Work to be completed: Only lines with the string "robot" matter here; gather them from the material below.
-- Information follows --
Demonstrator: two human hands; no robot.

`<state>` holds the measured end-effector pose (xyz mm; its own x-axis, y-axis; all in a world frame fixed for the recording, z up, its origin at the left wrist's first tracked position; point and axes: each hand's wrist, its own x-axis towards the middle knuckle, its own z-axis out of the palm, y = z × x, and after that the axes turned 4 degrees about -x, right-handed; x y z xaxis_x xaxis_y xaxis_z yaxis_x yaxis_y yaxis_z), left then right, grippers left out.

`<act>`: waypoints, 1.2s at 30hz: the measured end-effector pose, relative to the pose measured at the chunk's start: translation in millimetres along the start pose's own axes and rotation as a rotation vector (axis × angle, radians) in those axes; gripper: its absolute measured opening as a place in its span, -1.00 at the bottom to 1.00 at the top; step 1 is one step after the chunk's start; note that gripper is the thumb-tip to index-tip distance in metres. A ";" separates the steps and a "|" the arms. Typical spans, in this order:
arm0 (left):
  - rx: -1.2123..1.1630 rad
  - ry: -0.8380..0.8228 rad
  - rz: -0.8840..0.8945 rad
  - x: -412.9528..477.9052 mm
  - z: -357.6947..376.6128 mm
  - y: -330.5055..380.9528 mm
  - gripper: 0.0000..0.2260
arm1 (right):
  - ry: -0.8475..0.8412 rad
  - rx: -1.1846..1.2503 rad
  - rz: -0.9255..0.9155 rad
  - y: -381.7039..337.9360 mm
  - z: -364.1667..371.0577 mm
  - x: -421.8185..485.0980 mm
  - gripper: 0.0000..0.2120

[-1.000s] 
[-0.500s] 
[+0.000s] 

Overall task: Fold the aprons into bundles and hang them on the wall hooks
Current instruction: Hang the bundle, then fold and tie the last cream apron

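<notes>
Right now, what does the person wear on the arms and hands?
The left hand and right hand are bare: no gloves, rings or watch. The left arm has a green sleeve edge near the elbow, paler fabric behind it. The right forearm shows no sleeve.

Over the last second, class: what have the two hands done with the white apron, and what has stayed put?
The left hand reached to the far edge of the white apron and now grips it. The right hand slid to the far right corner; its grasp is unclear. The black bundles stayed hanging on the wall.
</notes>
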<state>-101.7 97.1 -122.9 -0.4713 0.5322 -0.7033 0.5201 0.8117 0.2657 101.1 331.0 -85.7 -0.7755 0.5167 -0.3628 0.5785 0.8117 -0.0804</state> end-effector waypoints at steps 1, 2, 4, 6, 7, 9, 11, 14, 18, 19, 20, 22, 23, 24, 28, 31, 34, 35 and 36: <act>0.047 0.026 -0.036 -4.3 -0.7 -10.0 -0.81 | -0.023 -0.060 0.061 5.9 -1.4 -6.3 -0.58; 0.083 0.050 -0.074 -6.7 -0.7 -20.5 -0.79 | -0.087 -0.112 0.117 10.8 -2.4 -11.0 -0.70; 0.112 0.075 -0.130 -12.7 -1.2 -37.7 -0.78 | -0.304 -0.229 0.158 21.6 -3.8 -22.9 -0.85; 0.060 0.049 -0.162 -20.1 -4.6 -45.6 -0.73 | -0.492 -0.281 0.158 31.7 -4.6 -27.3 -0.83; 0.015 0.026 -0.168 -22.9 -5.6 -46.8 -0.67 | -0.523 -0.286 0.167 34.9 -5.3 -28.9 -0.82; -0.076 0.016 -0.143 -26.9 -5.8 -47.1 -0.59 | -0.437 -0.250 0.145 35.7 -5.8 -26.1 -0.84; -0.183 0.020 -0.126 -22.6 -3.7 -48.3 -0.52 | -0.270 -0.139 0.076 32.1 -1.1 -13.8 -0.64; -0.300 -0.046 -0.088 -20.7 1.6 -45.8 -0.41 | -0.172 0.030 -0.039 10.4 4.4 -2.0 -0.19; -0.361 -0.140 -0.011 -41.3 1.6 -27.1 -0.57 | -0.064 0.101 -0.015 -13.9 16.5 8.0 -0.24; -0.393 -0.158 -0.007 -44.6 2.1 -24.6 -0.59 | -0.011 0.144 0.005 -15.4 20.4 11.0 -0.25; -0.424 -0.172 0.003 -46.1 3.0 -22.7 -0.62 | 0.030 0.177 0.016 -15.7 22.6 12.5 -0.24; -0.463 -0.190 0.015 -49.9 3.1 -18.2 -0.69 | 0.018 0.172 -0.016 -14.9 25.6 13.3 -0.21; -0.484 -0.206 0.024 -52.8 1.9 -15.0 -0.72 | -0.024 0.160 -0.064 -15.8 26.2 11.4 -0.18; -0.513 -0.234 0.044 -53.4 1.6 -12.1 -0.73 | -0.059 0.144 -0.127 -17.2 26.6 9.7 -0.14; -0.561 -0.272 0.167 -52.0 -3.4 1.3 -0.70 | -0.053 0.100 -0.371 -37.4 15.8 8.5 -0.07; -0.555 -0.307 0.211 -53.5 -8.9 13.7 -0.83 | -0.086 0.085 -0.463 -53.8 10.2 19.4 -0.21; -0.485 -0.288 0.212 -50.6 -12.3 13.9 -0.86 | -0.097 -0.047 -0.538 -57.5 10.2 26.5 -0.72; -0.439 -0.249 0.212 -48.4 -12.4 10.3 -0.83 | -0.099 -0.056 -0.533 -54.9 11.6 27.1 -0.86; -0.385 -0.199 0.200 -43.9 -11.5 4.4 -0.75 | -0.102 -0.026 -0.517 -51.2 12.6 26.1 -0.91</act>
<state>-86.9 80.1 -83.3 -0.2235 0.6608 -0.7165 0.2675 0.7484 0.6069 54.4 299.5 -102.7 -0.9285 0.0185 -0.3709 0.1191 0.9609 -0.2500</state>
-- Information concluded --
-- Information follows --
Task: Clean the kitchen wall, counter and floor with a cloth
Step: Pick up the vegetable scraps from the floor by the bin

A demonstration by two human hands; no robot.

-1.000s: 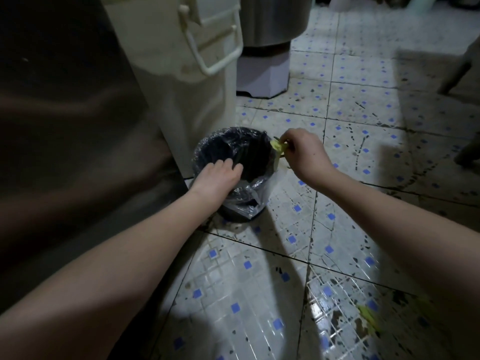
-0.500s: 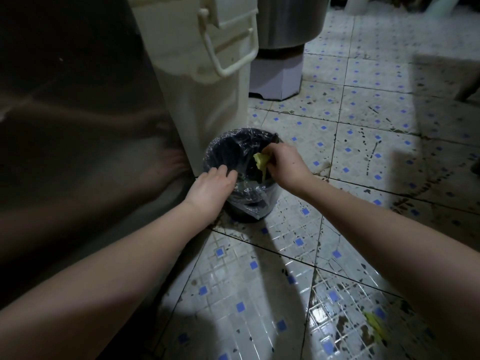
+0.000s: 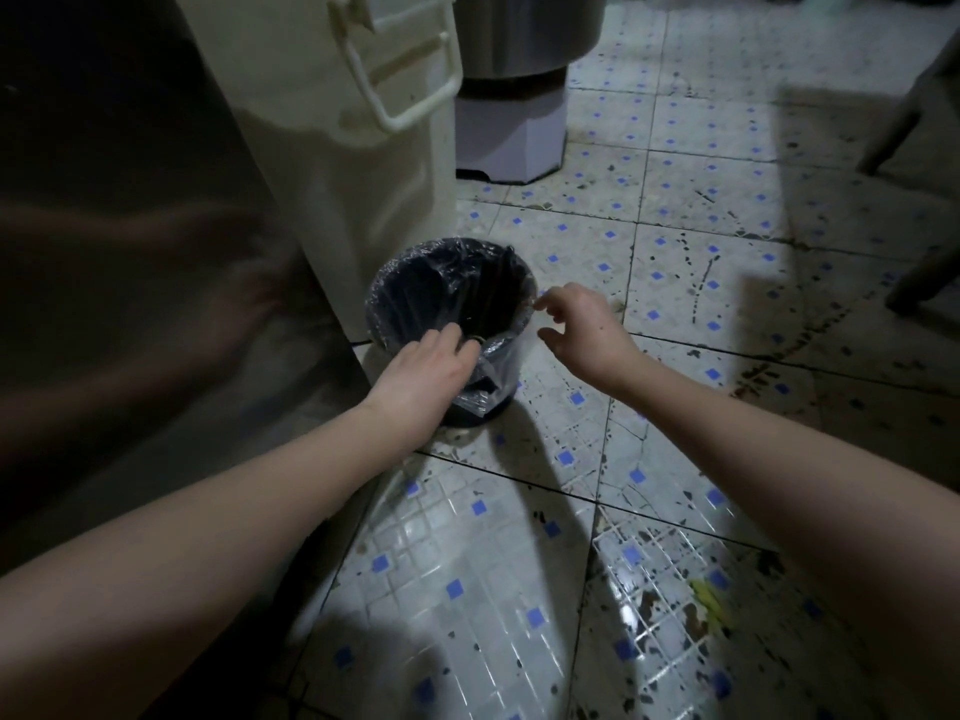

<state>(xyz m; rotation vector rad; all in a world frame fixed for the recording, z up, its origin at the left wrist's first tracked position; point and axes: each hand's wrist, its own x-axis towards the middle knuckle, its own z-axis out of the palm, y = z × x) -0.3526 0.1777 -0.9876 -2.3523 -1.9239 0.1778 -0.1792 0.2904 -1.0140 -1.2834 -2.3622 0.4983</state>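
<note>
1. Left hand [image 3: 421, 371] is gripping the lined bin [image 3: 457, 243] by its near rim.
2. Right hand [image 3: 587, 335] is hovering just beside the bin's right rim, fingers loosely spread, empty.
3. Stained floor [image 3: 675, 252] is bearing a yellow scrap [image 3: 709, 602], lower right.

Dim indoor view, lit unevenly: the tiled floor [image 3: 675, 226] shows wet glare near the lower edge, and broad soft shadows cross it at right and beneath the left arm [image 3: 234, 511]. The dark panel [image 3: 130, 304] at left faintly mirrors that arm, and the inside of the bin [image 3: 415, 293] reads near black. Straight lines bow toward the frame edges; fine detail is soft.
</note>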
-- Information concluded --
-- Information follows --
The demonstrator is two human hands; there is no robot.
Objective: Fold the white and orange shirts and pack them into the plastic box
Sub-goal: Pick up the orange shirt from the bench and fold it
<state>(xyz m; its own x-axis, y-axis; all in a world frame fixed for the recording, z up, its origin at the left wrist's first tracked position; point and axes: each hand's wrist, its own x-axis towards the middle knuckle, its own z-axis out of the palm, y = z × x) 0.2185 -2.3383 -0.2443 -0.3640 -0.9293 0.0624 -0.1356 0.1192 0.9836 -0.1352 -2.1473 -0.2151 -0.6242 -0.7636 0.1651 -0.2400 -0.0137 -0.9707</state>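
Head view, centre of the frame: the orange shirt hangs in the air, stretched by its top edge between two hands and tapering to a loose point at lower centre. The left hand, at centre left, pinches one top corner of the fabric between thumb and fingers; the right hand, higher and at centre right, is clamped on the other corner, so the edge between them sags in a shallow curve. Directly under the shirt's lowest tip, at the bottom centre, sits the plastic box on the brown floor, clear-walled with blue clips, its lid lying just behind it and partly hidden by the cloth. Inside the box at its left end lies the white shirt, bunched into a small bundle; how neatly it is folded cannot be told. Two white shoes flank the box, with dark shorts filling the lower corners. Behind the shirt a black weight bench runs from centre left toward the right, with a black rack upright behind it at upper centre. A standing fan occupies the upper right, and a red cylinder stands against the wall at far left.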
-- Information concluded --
Reply to the exercise:
Demonstrator: two human hands; no robot.
A demonstration by two human hands; no robot.
The demonstrator is two human hands; there is no robot.

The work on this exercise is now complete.